Although an English student, Sean pursued his interest of sharks by working at the ichthyology department at the Florida Museum of Natural History. There, Sean met shark expert George Burgess, who encouraged him to take on a project he did not have time to work on himself--creating a slideshow presentation about the media's portrayal of sharks. Sean presented the slideshow to the joint meeting of the American Elasmobranch Society and American Society of Ichthyologists and Herpetologists at Pennsylvania State University in July 2001. He decided this research would make a great USP project. Sean's paper attempts to prove that the media's negative image of sharks in advertising, television and movies could have a negative affect on the shark population.
"I have learned that people removed from sharks often only glimpse at them through a narrow lens crafted by human imagination and fear," Sean says. "This can lead to emotional retaliation, such as humans aggressively hunting and killing sharks, thereby destroying an important element in the food web."
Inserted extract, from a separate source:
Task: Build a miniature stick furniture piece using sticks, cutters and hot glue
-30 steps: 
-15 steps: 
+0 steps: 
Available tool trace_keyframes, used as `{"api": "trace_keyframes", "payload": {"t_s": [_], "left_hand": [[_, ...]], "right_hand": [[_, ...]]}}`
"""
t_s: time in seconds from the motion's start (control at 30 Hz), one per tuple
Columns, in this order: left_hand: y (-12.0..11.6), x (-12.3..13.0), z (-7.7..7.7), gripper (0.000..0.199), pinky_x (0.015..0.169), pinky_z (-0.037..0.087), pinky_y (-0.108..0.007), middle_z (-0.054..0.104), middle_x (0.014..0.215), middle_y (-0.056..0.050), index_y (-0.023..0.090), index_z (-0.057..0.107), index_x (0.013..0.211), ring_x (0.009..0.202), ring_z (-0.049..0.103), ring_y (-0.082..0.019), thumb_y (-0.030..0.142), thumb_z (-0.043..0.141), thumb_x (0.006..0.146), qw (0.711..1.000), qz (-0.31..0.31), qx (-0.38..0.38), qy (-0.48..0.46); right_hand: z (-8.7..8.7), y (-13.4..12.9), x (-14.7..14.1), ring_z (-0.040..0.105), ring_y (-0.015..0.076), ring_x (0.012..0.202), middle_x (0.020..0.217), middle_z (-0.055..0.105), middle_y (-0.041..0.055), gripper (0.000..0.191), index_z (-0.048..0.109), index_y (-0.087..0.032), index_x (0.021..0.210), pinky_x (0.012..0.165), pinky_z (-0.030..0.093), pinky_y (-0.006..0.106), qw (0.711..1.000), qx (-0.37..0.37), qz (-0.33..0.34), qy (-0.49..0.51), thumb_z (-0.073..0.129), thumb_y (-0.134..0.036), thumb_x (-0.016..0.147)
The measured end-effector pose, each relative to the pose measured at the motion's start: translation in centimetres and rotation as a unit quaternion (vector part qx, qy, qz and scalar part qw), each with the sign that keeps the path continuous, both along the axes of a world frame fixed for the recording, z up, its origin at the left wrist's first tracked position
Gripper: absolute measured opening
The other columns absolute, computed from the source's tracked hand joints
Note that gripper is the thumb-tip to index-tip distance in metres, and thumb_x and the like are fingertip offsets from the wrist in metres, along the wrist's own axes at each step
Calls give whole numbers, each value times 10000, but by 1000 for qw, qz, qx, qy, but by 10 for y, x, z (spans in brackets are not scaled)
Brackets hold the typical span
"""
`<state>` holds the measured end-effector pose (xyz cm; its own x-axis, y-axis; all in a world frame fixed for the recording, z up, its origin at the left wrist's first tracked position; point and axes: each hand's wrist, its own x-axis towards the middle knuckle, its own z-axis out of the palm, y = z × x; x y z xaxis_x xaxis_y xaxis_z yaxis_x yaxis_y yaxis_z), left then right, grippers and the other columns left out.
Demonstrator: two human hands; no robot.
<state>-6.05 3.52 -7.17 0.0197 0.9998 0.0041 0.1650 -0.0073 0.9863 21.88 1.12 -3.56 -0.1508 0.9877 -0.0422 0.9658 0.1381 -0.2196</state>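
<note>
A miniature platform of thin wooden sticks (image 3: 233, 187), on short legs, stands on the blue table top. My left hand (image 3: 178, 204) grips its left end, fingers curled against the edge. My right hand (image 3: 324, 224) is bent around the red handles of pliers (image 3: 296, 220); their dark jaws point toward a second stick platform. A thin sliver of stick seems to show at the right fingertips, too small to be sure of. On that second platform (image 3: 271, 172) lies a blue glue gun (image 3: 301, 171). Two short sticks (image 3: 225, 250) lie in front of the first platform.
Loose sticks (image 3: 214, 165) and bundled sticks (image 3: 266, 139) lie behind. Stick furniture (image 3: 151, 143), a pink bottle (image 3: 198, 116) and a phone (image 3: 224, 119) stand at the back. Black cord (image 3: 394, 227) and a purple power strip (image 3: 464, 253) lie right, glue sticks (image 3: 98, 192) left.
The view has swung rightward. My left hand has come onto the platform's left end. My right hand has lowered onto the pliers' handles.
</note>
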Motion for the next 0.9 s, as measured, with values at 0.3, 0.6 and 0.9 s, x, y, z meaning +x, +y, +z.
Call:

Sean hopes to help change the public perception of his finned friends. He tries to educate people by taking them on his fishing boat and letting them catch a shark, examine it, and release it back into the ocean. "It is a tough sale to convince the public that these creatures need to be protected," he says. "Sharks are mystic and may seem like they are out to get you, but they are not."
Sean graduated in May 2002 with a bachelor's degree in English. He is returning to UF this fall to take post-baccalaureate courses in classics while applying to English PhD programs. He plans to become an English professor and says he hopes to turn his USP research project into book about how sharks have been used in literature and art throughout the ages.